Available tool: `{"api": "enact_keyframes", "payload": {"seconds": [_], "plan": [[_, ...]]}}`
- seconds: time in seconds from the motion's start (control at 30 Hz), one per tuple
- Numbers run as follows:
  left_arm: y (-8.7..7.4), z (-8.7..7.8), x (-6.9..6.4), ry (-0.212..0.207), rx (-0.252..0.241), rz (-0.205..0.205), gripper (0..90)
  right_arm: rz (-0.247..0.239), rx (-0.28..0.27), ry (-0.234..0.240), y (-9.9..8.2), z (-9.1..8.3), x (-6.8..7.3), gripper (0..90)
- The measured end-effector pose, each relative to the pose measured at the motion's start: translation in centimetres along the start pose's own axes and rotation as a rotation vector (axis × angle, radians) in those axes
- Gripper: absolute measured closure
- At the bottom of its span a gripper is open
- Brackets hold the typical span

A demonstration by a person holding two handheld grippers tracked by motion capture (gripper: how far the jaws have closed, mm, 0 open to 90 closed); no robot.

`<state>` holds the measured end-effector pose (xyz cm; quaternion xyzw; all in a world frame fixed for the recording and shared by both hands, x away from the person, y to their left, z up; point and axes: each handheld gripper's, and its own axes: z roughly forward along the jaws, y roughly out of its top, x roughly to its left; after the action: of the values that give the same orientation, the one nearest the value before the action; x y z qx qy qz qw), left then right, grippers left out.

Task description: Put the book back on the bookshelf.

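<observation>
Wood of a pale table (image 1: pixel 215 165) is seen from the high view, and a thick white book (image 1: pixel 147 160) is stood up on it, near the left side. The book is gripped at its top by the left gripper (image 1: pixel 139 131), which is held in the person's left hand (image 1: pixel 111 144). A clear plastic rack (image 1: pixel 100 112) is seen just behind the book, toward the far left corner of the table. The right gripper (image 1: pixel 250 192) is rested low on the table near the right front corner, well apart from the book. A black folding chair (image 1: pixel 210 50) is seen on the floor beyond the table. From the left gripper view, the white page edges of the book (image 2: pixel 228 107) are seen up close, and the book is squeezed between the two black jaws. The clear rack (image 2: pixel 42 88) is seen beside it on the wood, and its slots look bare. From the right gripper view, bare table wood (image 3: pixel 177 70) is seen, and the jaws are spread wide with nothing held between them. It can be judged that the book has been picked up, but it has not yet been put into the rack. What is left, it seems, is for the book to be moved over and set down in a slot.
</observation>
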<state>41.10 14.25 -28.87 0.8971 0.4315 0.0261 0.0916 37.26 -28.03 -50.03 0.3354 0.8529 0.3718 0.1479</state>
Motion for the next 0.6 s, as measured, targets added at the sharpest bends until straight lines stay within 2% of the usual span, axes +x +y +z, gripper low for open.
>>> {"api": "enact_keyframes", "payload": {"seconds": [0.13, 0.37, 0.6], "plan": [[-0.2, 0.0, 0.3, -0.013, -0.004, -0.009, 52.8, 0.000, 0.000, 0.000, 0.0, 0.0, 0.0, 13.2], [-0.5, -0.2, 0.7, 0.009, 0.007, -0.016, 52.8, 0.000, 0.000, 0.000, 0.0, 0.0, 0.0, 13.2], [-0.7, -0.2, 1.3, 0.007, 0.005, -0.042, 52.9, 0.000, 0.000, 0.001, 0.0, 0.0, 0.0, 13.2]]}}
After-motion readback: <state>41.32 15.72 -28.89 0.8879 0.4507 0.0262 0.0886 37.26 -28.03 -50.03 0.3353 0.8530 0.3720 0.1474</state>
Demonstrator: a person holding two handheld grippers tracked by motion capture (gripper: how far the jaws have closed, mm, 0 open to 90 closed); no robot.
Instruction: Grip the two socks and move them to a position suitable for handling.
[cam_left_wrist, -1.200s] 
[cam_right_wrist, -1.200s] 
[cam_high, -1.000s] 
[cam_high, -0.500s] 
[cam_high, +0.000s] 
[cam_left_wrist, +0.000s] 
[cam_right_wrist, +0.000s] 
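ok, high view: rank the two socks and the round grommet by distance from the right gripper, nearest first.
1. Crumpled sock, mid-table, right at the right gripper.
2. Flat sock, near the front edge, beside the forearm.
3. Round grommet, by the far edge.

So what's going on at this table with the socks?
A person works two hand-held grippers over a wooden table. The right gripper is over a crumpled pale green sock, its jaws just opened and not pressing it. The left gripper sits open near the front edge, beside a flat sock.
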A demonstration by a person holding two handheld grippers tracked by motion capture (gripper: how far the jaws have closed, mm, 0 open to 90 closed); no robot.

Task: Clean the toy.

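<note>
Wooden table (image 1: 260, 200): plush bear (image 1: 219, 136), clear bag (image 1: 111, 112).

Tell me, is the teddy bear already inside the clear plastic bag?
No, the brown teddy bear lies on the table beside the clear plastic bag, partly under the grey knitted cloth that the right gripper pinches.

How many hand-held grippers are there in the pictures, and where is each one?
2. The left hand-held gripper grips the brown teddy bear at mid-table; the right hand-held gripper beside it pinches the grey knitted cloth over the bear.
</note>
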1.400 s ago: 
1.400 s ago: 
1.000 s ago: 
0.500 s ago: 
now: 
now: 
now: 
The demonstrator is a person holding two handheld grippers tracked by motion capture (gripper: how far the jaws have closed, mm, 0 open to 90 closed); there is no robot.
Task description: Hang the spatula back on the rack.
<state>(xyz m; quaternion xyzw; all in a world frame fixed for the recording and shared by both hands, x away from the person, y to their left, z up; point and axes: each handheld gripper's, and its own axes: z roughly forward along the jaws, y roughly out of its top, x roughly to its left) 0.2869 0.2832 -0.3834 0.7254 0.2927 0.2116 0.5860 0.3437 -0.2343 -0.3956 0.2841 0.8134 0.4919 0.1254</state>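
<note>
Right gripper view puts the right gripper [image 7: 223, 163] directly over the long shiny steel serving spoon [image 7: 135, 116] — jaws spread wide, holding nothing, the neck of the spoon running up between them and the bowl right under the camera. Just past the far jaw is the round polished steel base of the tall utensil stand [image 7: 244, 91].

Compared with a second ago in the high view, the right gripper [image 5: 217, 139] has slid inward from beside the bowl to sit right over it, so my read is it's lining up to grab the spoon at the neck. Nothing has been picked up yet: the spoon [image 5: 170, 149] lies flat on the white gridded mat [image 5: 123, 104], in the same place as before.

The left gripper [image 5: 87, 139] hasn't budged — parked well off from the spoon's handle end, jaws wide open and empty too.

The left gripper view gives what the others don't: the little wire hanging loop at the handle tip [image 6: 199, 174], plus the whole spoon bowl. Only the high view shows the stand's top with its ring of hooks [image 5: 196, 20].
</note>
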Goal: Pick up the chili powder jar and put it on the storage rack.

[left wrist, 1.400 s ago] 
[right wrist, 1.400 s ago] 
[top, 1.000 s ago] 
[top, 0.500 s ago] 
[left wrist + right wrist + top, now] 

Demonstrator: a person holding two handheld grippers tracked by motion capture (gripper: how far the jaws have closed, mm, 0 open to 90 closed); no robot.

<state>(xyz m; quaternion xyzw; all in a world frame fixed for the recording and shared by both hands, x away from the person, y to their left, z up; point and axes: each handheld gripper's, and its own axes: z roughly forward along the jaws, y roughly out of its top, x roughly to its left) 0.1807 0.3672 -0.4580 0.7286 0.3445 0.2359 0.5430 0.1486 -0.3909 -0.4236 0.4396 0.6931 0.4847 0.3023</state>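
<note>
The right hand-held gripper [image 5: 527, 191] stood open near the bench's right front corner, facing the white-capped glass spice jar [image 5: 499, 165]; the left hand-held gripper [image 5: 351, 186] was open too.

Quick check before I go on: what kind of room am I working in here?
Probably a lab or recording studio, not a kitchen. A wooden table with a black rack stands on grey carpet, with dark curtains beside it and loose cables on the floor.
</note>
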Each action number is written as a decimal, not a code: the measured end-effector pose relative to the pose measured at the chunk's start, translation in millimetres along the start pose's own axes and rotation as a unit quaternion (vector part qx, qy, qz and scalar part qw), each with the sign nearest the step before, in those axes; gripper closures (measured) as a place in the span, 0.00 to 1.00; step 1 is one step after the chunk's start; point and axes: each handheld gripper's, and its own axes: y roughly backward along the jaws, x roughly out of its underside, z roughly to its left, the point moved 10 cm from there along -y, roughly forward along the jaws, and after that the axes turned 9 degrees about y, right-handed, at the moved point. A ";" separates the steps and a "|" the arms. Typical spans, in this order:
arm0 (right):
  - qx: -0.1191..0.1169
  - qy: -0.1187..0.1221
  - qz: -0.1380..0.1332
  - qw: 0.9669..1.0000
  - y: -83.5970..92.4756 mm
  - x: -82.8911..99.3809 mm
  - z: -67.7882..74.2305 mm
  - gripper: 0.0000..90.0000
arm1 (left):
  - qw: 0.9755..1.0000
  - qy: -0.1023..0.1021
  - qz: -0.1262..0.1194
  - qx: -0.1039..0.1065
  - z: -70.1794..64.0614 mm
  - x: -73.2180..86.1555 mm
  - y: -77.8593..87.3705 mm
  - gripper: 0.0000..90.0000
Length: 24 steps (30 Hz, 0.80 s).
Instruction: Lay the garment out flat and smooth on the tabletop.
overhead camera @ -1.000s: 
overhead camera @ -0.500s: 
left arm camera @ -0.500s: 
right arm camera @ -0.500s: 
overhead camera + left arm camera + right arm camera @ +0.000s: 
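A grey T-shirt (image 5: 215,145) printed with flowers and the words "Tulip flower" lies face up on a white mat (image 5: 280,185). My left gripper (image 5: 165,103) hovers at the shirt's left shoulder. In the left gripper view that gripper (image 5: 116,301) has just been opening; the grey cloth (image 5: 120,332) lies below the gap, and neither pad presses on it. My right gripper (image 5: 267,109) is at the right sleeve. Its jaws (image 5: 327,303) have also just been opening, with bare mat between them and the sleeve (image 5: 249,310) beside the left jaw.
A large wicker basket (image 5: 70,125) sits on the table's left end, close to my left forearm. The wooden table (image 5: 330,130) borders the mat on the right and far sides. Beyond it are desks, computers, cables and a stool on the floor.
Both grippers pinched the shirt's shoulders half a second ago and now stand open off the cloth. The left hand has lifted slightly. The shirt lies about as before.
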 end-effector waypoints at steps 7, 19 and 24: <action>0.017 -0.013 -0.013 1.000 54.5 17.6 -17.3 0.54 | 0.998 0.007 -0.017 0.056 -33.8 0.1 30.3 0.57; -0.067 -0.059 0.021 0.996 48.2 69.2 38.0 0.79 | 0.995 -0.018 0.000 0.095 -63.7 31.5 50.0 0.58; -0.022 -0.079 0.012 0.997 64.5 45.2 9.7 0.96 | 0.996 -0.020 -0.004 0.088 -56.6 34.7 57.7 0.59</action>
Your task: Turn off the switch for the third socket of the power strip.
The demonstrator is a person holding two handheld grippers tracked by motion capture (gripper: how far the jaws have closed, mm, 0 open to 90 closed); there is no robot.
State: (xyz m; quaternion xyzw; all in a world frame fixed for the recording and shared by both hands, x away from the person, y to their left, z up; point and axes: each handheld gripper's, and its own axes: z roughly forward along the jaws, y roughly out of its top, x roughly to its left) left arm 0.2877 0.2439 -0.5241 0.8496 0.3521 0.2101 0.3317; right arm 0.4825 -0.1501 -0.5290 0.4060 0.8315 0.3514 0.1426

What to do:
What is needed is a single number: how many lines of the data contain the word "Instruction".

Solution to the problem:
2